Таня почувствовала, что лежит на земле. Было тверже, чем на мешках.
— Держись за меня, дочка... За шею...
Тане показалось, что над ней заговорила, нагнувшись, мать — прибежала с огорода, на плече серп. Новый, большой, он блестит, еще мокрый от картофельной ботвы. Мать подхватила ее под руки и приказывает Настиным голосом:
— За шею бери... Не бойся...
Даг-даг-даг...— стучит где-то совсем близко пулемет, как на горе возле школы, когда по ним стреляли из деревни.
Таня повертывает голову, но никого не видит — ни матери, ни Насты. Видит только небо в длинных черных полосах и желтых облаках.
Даг-даг-даг...— стучит кто-то в дверь. Юзюк, наверно, хочет, чтобы они с матерью быстрее выходили из хаты.
Кто-то, взяв Таню под руки, тянет ее по земле.
— А-а-а!..— кричит она от боли, сама не слыша своего голоса.
— Терпи, дочка... Держи меня за руки... Помогай мне. Мы с тобой не можем бежать. Ни я, ни ты... Я как без ног,— слышит Таня Настин голос.
Таня спросила было, где же мужики, но Наста, видно, не услышала, тащила ее по сивцу и по сухой мятлице неизвестно куда.
В глаза брызнула откуда-то вода. Стало мягко, как на сене; пахло мхом.
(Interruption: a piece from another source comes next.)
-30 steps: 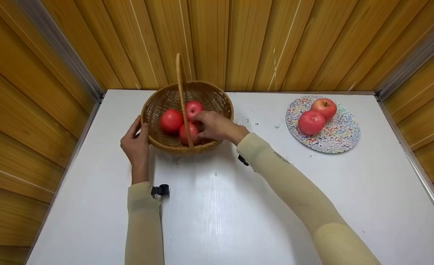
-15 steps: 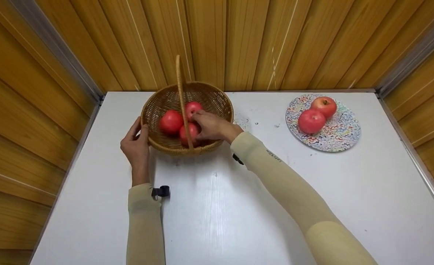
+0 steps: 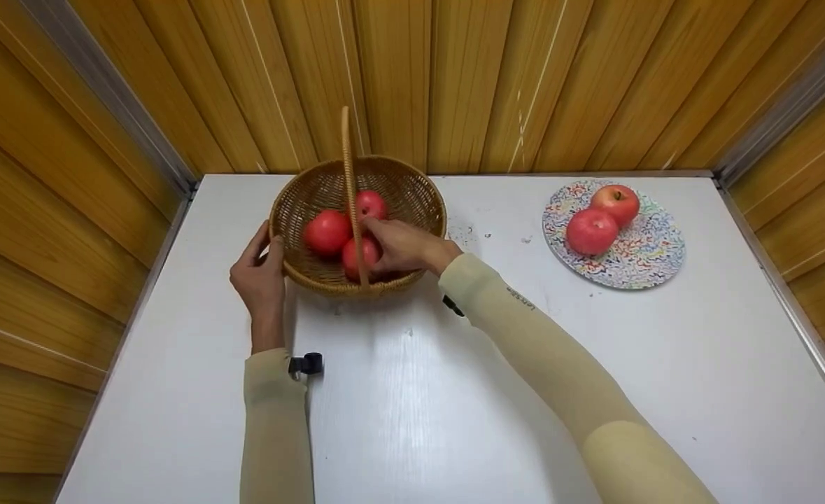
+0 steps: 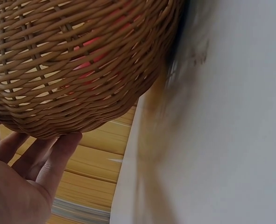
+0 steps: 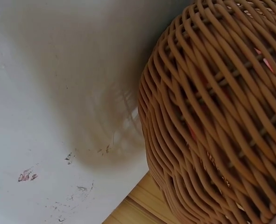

Впереди, в головах, чвякала у кого-то под тяжелыми ногами грязь.
Снова застучало в хате у порога — это у матери с плеча упал на пол серп.
Закричала вдруг Наста — на все загуменье. Выпрямились жнеи, остановились на загонах, держа в руках серпы и глядя сквозь Януковы дубы на облако, за которым красное солнце падает на деревню камнем.
Таня почувствовала, что Наста выпустила ее из рук.
Раскрыв глаза, Таня увидела сбоку немца. Он был молодой, как Юзюк.
17
В окна со двора бьет ветер, мягко, будто холщовым мешком. Слышно даже, как он шуршит снаружи по бревнам, словно обметает стену от снега сухим веником с листьями,— веников Наста навязала еще летом, когда пасла в поле скотину, и они лежали теперь на чердаке у трубы — целая куча. Ветер продувает оконные рамы, и в хате холодно, хоть и рано закрыта вьюшка. Трещат под потолком балки, будто кто-то ходит на чердаке. Стучит у колодца бадья, гоняет ее ветер.
Когда ветер стихает, слышно, как шуршит по стеклам мелкий снег — пошла крупа. Она даже видна в незамерзшем черном окне — летает за стеклом белая, мелкая, как мак, отскакивает и сыплется на подоконник с кострой. На подоконнике снегу целая горка — свежего, белого, как крахмал; под ним блестит на свету лампы тонкий белый ледок.
Стучит на столе несмазанная швейная машинка, когда Наста крутит ручку. Стучит в хлеву корова — холодно; корова, чтобы согреться, ищет сено. Она каждый раз съедает все, что ей положишь, и, когда прижмет сильный мороз, лезет за загородку.